Zo las ik in het dagblad De Stentor het verhaal over voetbalclub Overwetering. Een vereniging uit het Overijsselse Olst, die om de onderlinge verbondenheid aan te halen het initiatief nam voor de ontwikkeling van een speciaal coronashirt. “Ik kreeg kippenvel van al die gezinnen die thuis moesten zitten,” zegt initiatiefnemer Ferdi van Breukelen tegen de krant. “Als clubleden zijn we nu al meer dan een maand niet samen geweest. We zochten iets wat ons bij elkaar kon brengen”.
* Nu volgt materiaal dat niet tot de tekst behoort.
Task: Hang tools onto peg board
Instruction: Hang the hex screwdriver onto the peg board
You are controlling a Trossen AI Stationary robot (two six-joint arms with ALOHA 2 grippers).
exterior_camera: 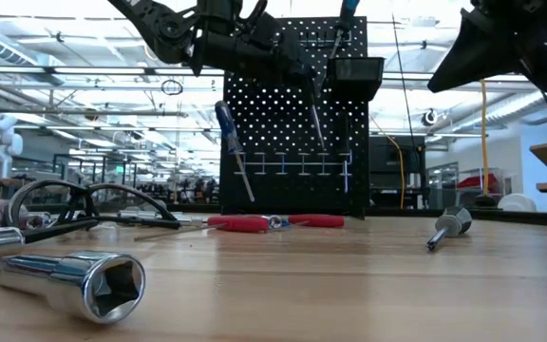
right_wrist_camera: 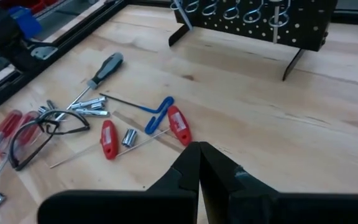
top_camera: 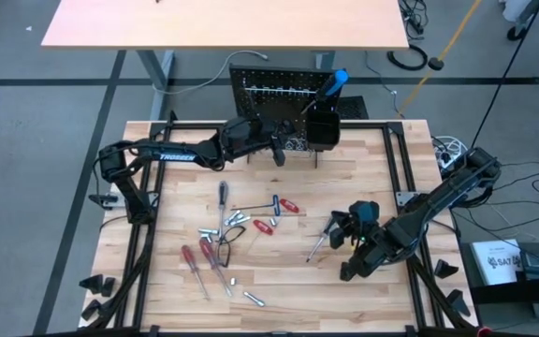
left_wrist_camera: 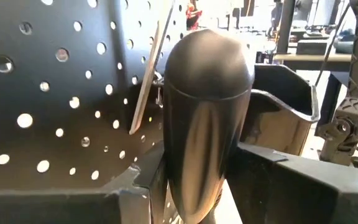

Andere clubs, zoals AZC Zutphen, schonken hun kantinevoorraad aan de voedselbank. In Wolfheze hielpen voetballers van Wodanseck de supermarkt bevoorraden en doen tot op de dag van vandaag boodschappen voor de ouderen in de buurt. Weer andere verenigingen hebben zorgmedewerkers een hart onder de riem gestoken met dankfilmpjes (Warnsveldse Boys) of hulpacties opgezet voor sponsors in nood (OJC Rosmalen en SC Susteren). Ook wordt er door verenigingen werk gemaakt van alternatieve voetbaltrainingen voor de jeugd. Van het Amsterdamse vv HBOK (Het Begon op Klompen), DVOV Arnhem (Door Vrienden Opgericht Velp) en Excelsior ’31 uit Rijssen, zag ik diverse online challenges voorbijkomen, waaronder het zo lang mogelijk hooghouden van een wc-rol.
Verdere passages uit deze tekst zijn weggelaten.